Youngsters inside Falluja have not got vaccinations since the activists took control in 2014, said Ala Alwan, WHO's local executive for the eastern Mediterranean, who went by removal camps in Amiriyat Falluja, a town southeast of Falluja.

"The low level of safety combined with poor cleanliness conditions raises the danger of illness flare-ups, for example, measles," he said in an announcement, and many pregnant ladies were likewise in critical need of regenerative wellbeing administrations.

Poor sanitation could likewise spread irresistible infections like cholera and skin sicknesses notwithstanding compounding interminable ailments, Alwan said amid a field visit where some uprooted individuals griped around a deficiency of power.

Iraq endured a noteworthy cholera episode a year ago with more than 1,800 cases including six passings.

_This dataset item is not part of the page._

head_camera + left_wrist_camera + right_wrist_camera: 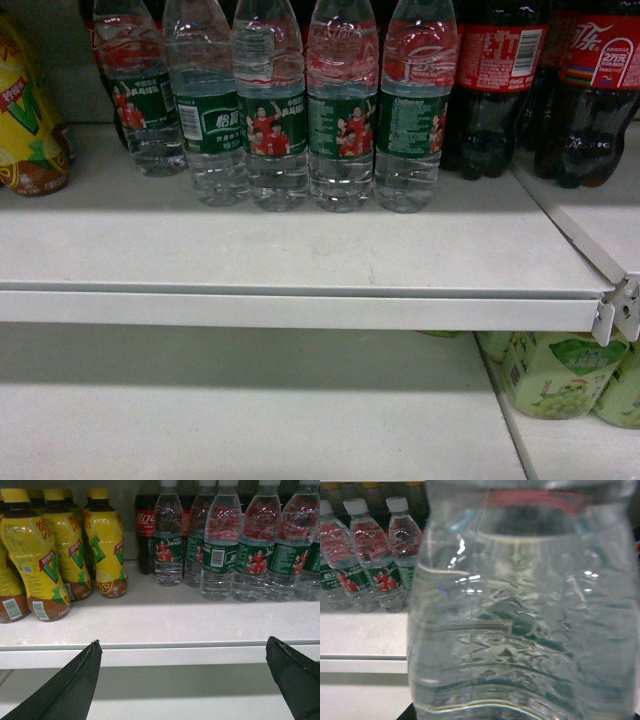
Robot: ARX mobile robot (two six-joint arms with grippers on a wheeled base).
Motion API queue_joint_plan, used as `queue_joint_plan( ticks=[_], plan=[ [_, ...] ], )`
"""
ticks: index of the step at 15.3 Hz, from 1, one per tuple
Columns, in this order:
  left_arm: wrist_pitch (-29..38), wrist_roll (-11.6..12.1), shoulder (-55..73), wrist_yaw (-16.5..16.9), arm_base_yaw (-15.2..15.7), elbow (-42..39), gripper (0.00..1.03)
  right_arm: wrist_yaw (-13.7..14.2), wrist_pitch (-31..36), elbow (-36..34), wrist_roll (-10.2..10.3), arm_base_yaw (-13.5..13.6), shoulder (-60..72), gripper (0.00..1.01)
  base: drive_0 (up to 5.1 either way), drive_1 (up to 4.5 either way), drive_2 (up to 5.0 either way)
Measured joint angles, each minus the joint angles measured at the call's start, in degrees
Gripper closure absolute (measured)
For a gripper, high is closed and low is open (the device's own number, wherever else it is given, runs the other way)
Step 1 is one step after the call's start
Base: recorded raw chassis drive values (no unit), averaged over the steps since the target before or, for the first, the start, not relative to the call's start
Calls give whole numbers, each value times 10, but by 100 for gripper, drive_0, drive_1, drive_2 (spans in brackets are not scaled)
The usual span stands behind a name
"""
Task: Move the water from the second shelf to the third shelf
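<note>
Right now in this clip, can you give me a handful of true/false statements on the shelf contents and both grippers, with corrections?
1. A row of water bottles stands on the upper shelf in the head view. True.
2. Cola bottles stand to the left of the water in the head view. False: they stand to its right; a yellow bottle is on the left.
3. The left gripper is open with nothing between its fingers. True.
4. The right wrist view shows only bare shelf. False: a clear water bottle fills most of it, very close to the camera.
5. The lower shelf holds red cans. False: green packs sit at its right.
</note>
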Motion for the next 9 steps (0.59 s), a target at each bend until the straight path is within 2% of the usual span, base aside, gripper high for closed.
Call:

Help bunches giving sustenance, water and different supplies to escapees need access to the city itself. Falluja was assaulted by government strengths for around six months before the present development started, inciting the United Nations and rights gatherings to caution of an inescapable compassionate emergency.

The quantity of individuals dislodged from Falluja has achieved 53,000, as per U.N. insights. Alwan said they likewise attempted to get to wellbeing administrations becausehttp://www.designnews.com/profile.asp?piddl_userid=772106 of deficient assets.

"The real issue is an absence of subsidizing, life-sparing financing that is totally required to forestall ailment flare-ups," he told journalists amid his visit.

The philanthropic group this year asked for $861 million to help 7.3 million Iraqis in need the nation over, however so far it has just gotten 31 percent of this sum.

WHO has set up a medicinal services focus and portable facilities to serve uprooted individuals, and is working illness early-cautioning locales crosswise over Anbar territory, where Falluja is situated, to identify and react to conceivable episodes, Alwan said.

"We have immense worries about transmittable ailments and avoiding pandemics, however the uplifting news is that we have no real episodes," he included.

Iraq said on Monday it had made captures as it examines charges that Shi'ite Muslim militiamen helping the armed force recoup Falluja had executed many Sunni Muslim men escaping the city, whose populace is essentially Sunni.

The part of volunteer armies in the skirmish of Falluja nearby the Iraqi armed force had effectively raised fears of partisan killings.

Falluja is a noteworthy bastion of the Sunni insurrection against U.S. strengths that toppled tyrant Saddam Hussein, a Sunni, in 2003, and the Shi'ite-drove governments that took after.

Adversaries of Islamic State have propelled significant offensives against the jihadists on different fronts, including a push by U.S.- upheld strengths against the city of Manbij in northern Syria.

They add up to the most supported weight on IS since it declared a religious caliphate in 2014.